Cards like Rampant Growth meant that I had to come up with a rule to allow people to search the library for lands, a card type that isn’t actually included in a Grab Bag deck. When a player searches his or her library for a basic land, s/he can get any card that could stand in for that land in Grab Bag Magic. However, that person must play that card as the land. In other words, Farseek won’t let you get Akroma so that you can play an uber-angel. If you use Farseek to get Arkoma, you have to play Akroma as a Plains. If she gets discarded before you play her, bounced back to your hand, or the Akroma-Plains gets blown up, then she’s Akroma the card again.

Another question that I had to answer was: who’s the owner? It didn’t seem very fair to use the normal Magic view of ownership since the pile o’ cards I was normally using belonged solely to me. That would mean that any bounced card went back to me. Not very fair. Moreover, if you used the cards from a store’s common box, what would you do? Hand any bounced cards back to the storeowner? “Um, here, you’re the owner, and this got Repealed…” (Of course, if you’re playing with separate decks – borING! – or you know who owns what, you could stick to the old rule.) So, I came up with this rule: in Grab Bag Magic, the "owner" of a permanent is the person who originally cast the spell or otherwise brought the card into play (in the case of something like reanimation). I did it this way because I didn’t want to equate owner with controller since that would mean that a creature bounced from under, say, Confiscate would go back to the hand of the person with the Confiscate. Not fair, either.

Here’s how you play then. Shuffle some pile of cards making sure there are no lands in it. Figure out who’s going first. Deal each player seven cards, just like regular Magic. Mulligan the same. Play.

There’s not a lot of pre-game planning / strategy that goes into Grab Bag Magic. Almost by definition, if you’ve "built a deck," you’re not playing Grab Bag Magic. Literally, this game started when I reached into a box of soon-to-be-proxied cards and said, "Let’s play." So, if you’ve designed a deck for playing in Grab Bag Magic, stop it.

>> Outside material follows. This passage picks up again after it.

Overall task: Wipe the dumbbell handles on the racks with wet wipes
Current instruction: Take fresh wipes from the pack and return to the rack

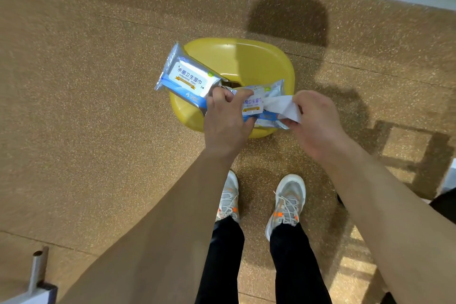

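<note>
Risk: wipe [283, 106] tears, or drags a second sheet out, if pulled too sharply; spare pack [187, 79], held only by one end, may slip and drop onto yellow stool [246, 59] below. Left hand [227, 118] curled tight, gripping both packs: open pack [259, 103] under the fingers, spare pack pinched at its end and sticking out left. Right hand [318, 123] pinches the white wipe between thumb and fingers, wipe partly out of open pack. Dumbbells and racks not in view

Hands: your left hand [227, 121] and right hand [318, 126] are bare.
Legs: your trousers [293, 266] are black.
Feet: your trainers [287, 197] are grey-white, with pale laces and orange marks.
</note>
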A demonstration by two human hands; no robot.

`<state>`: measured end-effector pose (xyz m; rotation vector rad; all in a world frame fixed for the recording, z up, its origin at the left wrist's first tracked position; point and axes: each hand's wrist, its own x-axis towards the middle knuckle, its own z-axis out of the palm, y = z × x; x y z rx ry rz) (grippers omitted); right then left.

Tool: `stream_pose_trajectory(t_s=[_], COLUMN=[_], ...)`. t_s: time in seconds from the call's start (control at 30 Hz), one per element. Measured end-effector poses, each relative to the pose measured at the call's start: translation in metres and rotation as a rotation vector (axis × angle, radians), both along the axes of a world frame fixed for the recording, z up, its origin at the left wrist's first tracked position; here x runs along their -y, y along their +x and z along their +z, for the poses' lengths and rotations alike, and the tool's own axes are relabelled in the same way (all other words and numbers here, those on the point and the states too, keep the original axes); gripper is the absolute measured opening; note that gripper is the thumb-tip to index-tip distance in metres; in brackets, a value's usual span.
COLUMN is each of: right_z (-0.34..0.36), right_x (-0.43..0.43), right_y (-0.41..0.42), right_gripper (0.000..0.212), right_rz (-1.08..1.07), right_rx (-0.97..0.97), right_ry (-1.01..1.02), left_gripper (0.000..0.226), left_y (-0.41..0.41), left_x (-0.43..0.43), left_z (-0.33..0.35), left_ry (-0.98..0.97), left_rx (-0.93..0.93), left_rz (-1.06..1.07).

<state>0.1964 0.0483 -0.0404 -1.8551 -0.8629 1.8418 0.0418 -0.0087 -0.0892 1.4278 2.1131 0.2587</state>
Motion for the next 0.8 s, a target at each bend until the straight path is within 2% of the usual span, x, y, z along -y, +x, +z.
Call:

In-game strategy, now that’s a different story. Something new is always coming up. One of my most recent discoveries was how nasty Sage Owl can be in Grab Bag Magic. Normally, these guys are used to set up your next few draws. Stuff you need at the top, the rest a bit farther back. Sage Owl’s ability can be used offensively in Grab Bag Magic. Just set up the next four cards so that the two that your opponent draws stink while yours are good. It’s a great trick.

The two best things about Grab Bag Magic are that you don’t need to know other cards like you do in Mental Magic, and you can play with literally any pile you find. Waiting between rounds at the local store, or waiting for people to even show for the tourney? Grab a handful of cards from the store’s Big Ol’ Commons box, and play Grab Bag Magic. You and your best friend both lost in the first round of the draft? Throw all of your drafted cards into a pile (minus any Akromas or Shadowmage Infiltrators you may have gotten. Or not. Whatever you want to do.), and play Grab Bag Magic.

Tomorrow, I’ll see what’s in this stocking over here. Ooo, leg nog. My favorite.